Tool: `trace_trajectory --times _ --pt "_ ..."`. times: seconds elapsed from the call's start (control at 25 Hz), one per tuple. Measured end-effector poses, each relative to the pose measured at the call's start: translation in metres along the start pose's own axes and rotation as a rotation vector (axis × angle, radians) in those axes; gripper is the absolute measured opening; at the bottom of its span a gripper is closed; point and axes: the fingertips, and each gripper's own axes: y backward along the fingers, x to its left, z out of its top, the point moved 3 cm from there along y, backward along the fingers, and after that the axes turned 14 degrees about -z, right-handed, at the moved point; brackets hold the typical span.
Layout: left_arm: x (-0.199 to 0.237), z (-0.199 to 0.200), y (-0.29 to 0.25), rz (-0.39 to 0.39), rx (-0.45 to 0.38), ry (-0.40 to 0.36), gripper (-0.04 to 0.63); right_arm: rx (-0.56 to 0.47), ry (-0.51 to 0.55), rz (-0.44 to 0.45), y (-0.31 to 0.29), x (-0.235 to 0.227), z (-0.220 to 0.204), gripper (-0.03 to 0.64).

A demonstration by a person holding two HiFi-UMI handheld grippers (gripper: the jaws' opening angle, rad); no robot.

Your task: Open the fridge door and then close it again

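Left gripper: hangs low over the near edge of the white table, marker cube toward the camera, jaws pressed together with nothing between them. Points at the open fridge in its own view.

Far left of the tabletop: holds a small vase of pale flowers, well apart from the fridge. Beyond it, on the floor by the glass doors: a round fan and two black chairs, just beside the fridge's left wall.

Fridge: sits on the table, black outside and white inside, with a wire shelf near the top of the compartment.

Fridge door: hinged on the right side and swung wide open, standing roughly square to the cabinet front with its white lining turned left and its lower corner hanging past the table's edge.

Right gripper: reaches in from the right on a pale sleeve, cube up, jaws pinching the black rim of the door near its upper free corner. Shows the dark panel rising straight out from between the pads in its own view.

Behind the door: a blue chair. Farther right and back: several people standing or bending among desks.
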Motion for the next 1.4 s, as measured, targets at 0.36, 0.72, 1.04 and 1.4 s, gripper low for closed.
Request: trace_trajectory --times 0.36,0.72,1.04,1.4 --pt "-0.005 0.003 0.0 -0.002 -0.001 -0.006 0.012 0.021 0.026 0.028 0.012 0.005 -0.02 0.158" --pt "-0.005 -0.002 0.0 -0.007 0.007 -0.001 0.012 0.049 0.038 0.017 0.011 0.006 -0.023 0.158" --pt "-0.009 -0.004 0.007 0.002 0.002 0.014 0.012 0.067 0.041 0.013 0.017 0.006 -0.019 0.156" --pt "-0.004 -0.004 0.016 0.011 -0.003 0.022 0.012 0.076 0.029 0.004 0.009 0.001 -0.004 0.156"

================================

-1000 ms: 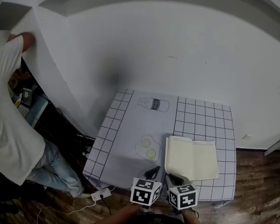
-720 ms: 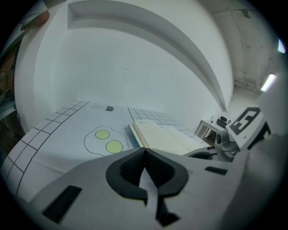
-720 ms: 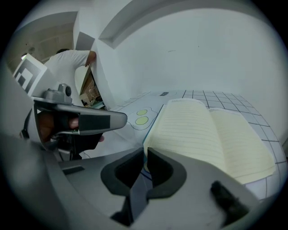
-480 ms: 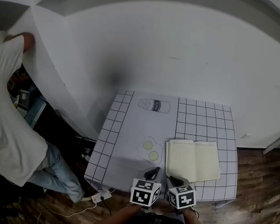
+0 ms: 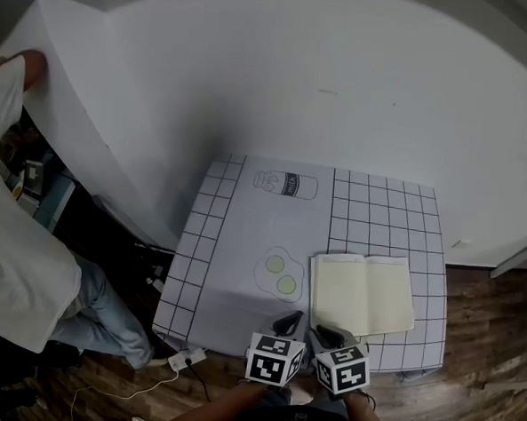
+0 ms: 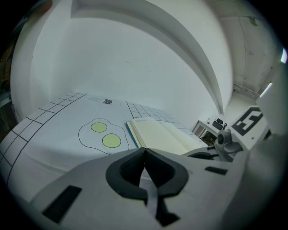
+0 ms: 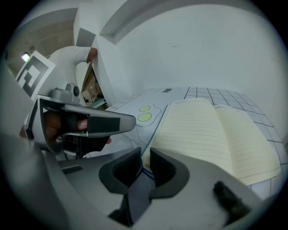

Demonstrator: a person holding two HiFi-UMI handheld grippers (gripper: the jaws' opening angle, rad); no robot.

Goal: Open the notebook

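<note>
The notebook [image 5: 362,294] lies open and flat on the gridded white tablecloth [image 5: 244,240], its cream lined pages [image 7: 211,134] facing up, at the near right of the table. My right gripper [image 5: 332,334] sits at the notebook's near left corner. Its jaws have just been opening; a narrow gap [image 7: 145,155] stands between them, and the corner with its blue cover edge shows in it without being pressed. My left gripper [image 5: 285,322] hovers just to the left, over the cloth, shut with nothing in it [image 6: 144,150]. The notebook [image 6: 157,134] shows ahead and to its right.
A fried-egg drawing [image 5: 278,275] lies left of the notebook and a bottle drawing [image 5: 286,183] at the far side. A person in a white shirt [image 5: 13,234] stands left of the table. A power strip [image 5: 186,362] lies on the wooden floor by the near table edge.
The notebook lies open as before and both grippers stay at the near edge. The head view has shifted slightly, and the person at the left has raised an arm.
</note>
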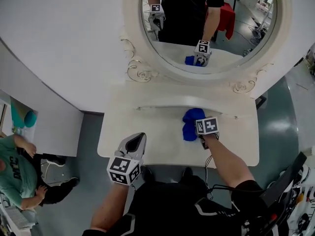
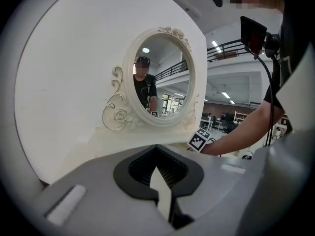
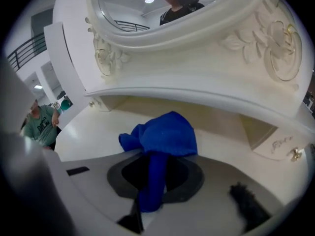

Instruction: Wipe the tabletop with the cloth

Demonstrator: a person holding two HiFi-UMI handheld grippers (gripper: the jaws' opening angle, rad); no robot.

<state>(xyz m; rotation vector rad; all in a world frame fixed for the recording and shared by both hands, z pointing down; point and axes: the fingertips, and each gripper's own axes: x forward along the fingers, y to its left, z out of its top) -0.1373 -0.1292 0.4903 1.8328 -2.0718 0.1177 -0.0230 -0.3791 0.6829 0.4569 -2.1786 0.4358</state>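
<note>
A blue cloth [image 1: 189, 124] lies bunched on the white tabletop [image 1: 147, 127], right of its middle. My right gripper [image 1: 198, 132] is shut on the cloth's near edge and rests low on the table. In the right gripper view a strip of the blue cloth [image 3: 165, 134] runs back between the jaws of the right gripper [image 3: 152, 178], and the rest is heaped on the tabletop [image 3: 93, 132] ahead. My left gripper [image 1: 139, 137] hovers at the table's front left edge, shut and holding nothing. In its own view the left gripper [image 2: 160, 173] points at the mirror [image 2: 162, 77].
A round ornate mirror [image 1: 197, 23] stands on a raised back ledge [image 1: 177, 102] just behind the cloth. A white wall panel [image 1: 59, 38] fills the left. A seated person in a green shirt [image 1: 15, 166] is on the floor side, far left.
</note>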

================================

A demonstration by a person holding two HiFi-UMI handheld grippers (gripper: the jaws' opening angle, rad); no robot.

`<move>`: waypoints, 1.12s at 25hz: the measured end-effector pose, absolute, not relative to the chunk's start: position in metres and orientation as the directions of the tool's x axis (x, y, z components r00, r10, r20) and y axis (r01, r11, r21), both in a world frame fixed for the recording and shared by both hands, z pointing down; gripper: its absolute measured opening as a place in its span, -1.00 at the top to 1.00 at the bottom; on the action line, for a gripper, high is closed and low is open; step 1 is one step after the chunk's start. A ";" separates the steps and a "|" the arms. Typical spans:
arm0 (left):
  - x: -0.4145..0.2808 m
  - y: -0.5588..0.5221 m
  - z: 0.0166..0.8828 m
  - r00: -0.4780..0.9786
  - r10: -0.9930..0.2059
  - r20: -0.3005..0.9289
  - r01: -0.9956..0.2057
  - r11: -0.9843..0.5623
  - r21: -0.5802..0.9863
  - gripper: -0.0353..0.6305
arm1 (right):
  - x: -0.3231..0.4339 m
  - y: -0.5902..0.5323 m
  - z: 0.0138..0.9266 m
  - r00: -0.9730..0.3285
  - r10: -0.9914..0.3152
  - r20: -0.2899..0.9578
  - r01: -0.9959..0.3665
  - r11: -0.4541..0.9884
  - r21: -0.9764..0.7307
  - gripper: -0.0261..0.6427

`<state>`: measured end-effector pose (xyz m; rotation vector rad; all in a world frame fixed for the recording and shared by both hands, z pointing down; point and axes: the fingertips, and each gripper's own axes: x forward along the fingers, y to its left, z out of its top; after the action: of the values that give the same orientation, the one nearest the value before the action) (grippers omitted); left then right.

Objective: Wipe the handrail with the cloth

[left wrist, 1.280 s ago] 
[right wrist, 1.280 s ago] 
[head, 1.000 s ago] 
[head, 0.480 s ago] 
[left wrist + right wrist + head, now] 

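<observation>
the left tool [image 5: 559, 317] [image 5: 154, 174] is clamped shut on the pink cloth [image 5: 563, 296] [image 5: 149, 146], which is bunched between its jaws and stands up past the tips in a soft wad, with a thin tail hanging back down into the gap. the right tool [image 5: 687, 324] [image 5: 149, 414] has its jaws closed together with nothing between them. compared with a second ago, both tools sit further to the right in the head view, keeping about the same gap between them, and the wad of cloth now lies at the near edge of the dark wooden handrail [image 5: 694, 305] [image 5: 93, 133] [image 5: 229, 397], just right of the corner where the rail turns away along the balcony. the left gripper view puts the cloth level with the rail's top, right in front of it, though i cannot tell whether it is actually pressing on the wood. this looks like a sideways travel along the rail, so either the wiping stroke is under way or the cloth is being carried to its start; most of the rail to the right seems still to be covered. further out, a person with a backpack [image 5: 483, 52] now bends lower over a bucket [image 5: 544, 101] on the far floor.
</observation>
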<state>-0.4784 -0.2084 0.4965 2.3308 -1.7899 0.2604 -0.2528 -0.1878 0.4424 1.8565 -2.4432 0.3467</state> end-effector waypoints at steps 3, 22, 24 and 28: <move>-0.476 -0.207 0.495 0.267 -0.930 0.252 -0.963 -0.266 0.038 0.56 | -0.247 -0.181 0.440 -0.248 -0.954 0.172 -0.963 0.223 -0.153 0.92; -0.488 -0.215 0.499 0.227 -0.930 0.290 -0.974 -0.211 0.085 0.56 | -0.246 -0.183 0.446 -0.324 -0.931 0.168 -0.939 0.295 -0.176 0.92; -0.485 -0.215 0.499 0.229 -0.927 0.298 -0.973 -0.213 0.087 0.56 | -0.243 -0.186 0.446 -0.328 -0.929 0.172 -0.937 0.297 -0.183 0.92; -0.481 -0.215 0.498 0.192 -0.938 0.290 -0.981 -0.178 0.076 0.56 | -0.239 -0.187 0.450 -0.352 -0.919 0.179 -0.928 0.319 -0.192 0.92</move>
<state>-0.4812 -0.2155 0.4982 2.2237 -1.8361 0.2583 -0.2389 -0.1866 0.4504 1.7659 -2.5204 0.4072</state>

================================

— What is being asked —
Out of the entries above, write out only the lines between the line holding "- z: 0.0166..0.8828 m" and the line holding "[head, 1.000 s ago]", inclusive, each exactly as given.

— Answer for this exercise —
  - z: 0.0166..0.8828 m
  - r00: -0.4780..0.9786
  - r10: -0.9930..0.2059
  - r20: -0.3005..0.9289
  - r01: -0.9956..0.2057
  - r11: -0.9843..0.5623
  - r21: -0.5802..0.9863
  - gripper: -0.0353..0.6305
arm1 (right):
  - x: -0.3231..0.4339 m
  - y: -0.5902..0.5323 m
  - z: 0.0138..0.9266 m
  - r00: -0.9730..0.3285
  - r10: -0.9914..0.3152
  - r20: -0.2899..0.9578
  - r01: -0.9959..0.3665
  - r11: -0.4541..0.9884
  - r21: -0.9764..0.7307
  - gripper: -0.0261..0.6427

`<state>`: measured end-effector pose (xyz m; rotation vector rad; all in a world frame fixed for the recording and shared by both hands, z pointing down; point and axes: the fingertips, and each gripper's own axes: x forward along the fingers, y to its left, z out of its top; after the action: of the values that give the same orientation, the one nearest the value before the action) (grippers omitted); left then right.

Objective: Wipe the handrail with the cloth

[left wrist, 1.280 s ago] 
[right wrist, 1.280 s ago] 
[head, 1.000 s ago] 

Nothing further is needed to complete this exercise.